Сейчас перед ним снова враг, и он медленно, однако без колебаний наводит на него пистолет. На сей раз враг не хохочет и находится не так близко, как в ту апрельскую ночь, так близко он никогда больше врага к себе не подпустит… И в остальном все тоже совершенно иначе, не как тогда, на Кузнечном холме.
Ибо то, что Беринг против солнца различает лишь постепенно, по мере того как проходит ослепление, вызывает у него не ужас, а ярость. И эта ярость понуждает его не бежать, не обороняться, а нападать.
Сволочи! Один из бритоголовых смахивает на птицу, он весь будто в бело-коричневом оперении. На плечах у него болтаются связанные куры – живые куры, связанные в длинный трепещущий шарф! Связанные лапы, связанные крылья, болтаются они на плечах «кожаного», и клювы у них, наверно, тоже связаны, потому что птицы молчат: так воры тащат свою добычу, так в многодневных переходах по безлюдью сохраняют мясо свежим до самого забоя. Куриные воры!
Быть может, где-то на дальних выселках высоко над озером из-за этих кур убили хуторянина, и уже который день он лежит там возле покосившегося от ветра пустого курятника. На мгновение Берингу вспоминается кузнечиха, ее мягкий голос, когда она выходила к воротам и скликала из «железного сада» кур, на кормежку… Но потом он видит уже одних только связанных птиц. И это зрелище приводит его в бешеную ярость.
Он словно чувствует их путы на себе, чувствует, как с каждым покачиванием собственная его тяжесть заставляет тонкие веревки врезаться в плоть, а крыльями не взмахнешь, тяжесть не уменьшишь. Крылья связаны или переломаны, клювы тоже связаны. Он чувствует и крик, который не может вырваться из насильно закрытого горла и отбивается внутрь, в легкие, в сердце, и там раскалывается, мучительно и неслышно. Птицы с кляпами!
В синеватых от татуировки физиономиях врагов он видит теперь то самое, единственное, потухшее апрельской ночью лицо, а в курах – спутников, близких знакомцев своего первого, парящего года во тьме.
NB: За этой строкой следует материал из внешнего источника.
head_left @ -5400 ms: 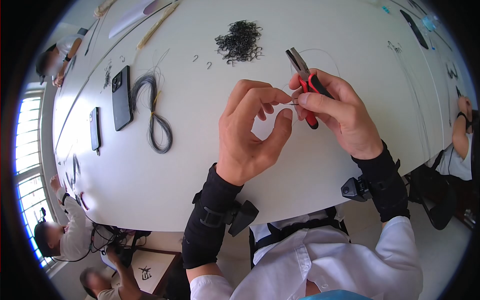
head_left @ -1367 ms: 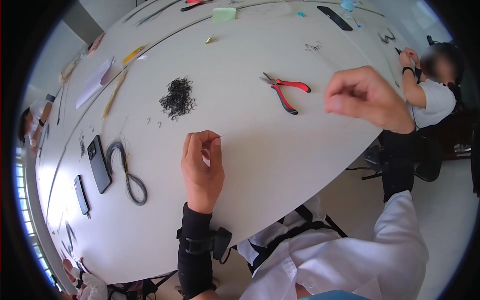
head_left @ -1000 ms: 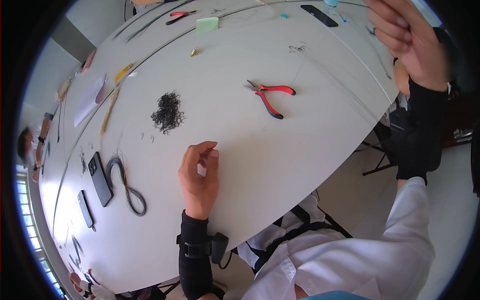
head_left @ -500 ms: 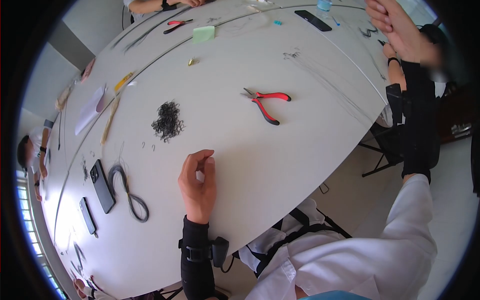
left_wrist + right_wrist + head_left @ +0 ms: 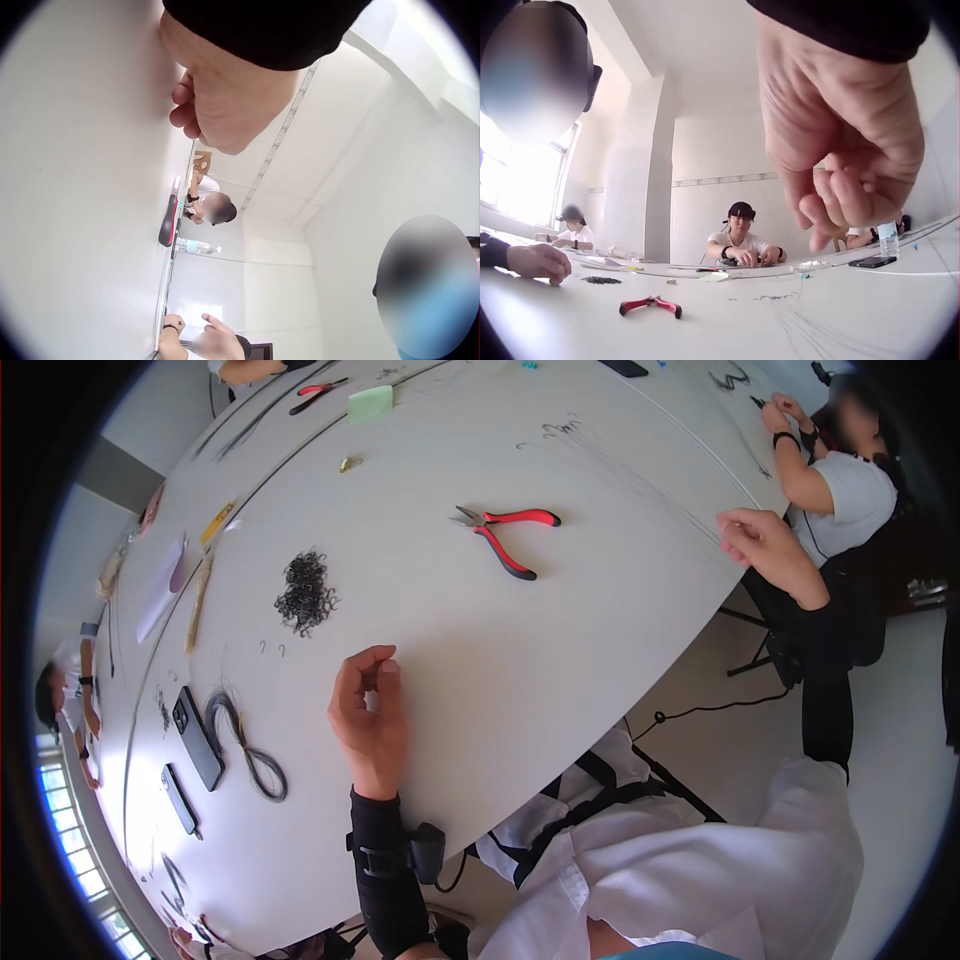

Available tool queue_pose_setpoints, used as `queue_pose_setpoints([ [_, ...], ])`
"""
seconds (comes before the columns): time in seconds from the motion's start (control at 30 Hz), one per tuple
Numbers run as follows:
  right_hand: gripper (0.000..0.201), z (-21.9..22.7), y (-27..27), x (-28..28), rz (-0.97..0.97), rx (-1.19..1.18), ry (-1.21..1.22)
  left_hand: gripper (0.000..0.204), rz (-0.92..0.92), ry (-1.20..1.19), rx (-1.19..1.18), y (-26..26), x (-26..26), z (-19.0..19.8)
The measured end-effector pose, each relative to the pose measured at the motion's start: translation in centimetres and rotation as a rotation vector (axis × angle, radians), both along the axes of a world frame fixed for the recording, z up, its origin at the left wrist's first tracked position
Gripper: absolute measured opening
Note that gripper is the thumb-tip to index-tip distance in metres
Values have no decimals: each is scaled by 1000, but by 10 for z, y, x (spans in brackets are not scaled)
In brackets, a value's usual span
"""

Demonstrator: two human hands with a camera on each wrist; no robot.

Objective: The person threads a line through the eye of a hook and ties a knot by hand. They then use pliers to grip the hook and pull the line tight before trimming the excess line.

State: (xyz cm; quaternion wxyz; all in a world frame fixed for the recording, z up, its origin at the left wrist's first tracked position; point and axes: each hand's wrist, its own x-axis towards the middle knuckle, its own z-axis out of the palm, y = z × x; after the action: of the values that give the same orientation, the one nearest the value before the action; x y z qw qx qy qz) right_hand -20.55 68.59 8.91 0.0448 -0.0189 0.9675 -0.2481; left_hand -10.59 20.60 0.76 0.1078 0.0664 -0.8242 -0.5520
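My left hand (image 5: 368, 710) rests its side on the white table (image 5: 560, 660), fingers loosely curled, thumb near the index fingertip, nothing visible between them. Out at the table's right edge my right hand (image 5: 772, 555) hovers with curled fingers. In the right wrist view its thumb and fingers (image 5: 832, 199) point downward; I cannot tell whether they pinch a fine line. Several hooks (image 5: 560, 430) lie at the back, their thin clear lines (image 5: 650, 490) running toward that hand. Red-handled pliers (image 5: 505, 540) lie spread on the table between the hands.
A pile of black hooks (image 5: 305, 593) lies beyond the left hand, with two loose hooks nearer. A tied coil of dark line (image 5: 245, 750) and two phones lie at left. A green paper (image 5: 371, 404) is at the back. Another person (image 5: 850, 480) sits at right.
The pliers, earlier in my right hand, now lie on the table. That hand swung far out right and up, then came lower. My left hand pinched a thin line 1.4 s ago; none shows now.
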Motion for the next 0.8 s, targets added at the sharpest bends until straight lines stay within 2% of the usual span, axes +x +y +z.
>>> queue_pose_setpoints([
  [0.03,40,-9,1,8,53,120,106,13,7,12,12,0,0,-1],
  [0.07,45,-14,2,19,-16,130,96,13,10,20,23,-1,0,-3],
  [0.17,42,-30,-5,37,97,327,435,14,-13,26,30,-2,1,-7],
  [0.23,32,-23,-22,52,117,331,541,17,-12,31,39,-1,2,-9],
  [0.33,19,3,-57,91,20,77,202,19,-5,43,-22,0,4,-8],
  [0.4,25,9,-70,119,-36,-53,-72,20,39,17,-9,10,5,-2],
  [0.5,24,-14,-58,146,-10,-97,-428,20,92,12,-70,15,4,-1],
  [0.57,20,-64,-38,171,-24,-132,-466,19,116,21,-101,15,2,1],
  [0.67,18,-163,3,228,3,-59,-574,18,121,24,-94,14,2,-1],
  [0.7,22,-188,8,244,-147,-22,-834,18,114,25,-103,13,1,-2],
  [0.73,25,-201,8,252,-154,7,-994,18,108,24,-115,12,1,-2],
  [0.77,32,-208,11,259,-231,31,-1303,18,104,25,-127,11,1,-3],
  [0.8,40,-231,15,282,-236,-2,-1345,19,109,21,-133,11,1,-3],
])
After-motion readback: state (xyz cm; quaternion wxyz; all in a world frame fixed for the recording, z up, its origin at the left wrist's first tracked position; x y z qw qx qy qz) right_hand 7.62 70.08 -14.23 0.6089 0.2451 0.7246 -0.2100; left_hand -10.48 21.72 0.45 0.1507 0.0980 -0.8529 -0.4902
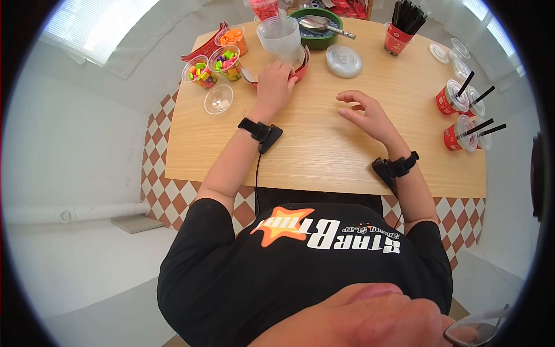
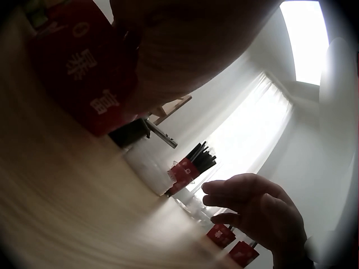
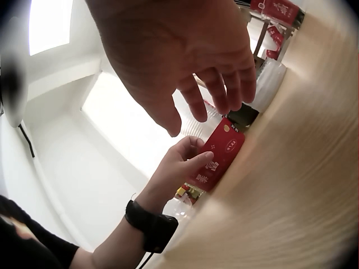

Эти куры унимали его тогда. Теперь они безмолвны. Их вопрошающие, квохчущие голоса утешали его, и провожали в сновидения, и оставались все эти годы так же близки ему, как собственный голос.
Сволочи! Теперь и второй бритоголовый поднимает с земли связку перьев и лап – она размером поменьше, кур только четыре, – перекидывает ее через плечо и… отворачивается. Решил удрать? Л потом, грузнее и медленнее от большего пернатого груза, обращается в бегство и его дружок.
Бритоголовые подонки удирают!
И тут Беринг опять слышит смех – хихиканье. Это Лили. Она положила винтовку перед собой на луку седла, как балансир, и хихикает, и со смехом машет рукой вслед беглецам. Она давно поняла, что эти двое подобрали оружие не для драки, а для бегства и что в здешнем безлюдье они вдвоем, без численного перевеса банды. Вероятно, они даже не разведчики – разведчики не обременяют себя добычей, – а так, одиночки, изгои, нарушившие устав какой-то шайки убийц. При неожиданном появлении всадников они, похоже, первым делом углядели тусклый блеск винтовки, а по былым столкновениям с Армией наверняка знают, что единственный выигрыш, возможный для них в теперешней ситуации, – это собственная жизнь. Ради этой жизни они и бегут. И как бегут! Куры пляшут у них на плечах и на спинах, бьются о черную растрескавшуюся кожу. Потерянные пушинки порхают в янтарном воздухе.
В смехе Лили нет торжества, только облегчение. Хотя предупредительного выстрела не было, она видит: тут действуют тот же страх и те же толкающие к бегству силы, какие она наблюдала лишь в своих охотничьих экспедициях, в оптический прицел, – и только после смертельного выстрела.
И вот в этот дивный миг победы, достигнутой играючи, без малейшего усилия, винтовка выскальзывает у Лили из рук, она даже не успевает вцепиться в ствол – оружия нет. Она так увлеченно следила за беглецами – смешно ведь, ковыляют под своим грузом, будто квочки! – что не заметила, как Беринг, обуреваемый яростью, которой она тоже не заметила, спрыгнул с лошади.
Беринг намеревается… он никак не может дать похитителям кур уйти. Однажды от него уже сбежал во тьму такой вот бритоголовый, морда с разинутым ртом, которая после являлась ему по ночам. Он хочет навсегда погасить, стереть это видение. Хочет увидеть, как куры захлопают крыльями, хочет услышать их голоса, а видит, как шаг за шагом увеличивается расстояние между ним и врагами, и понимает, что пистолет не сумеет донести его ненависть до цели.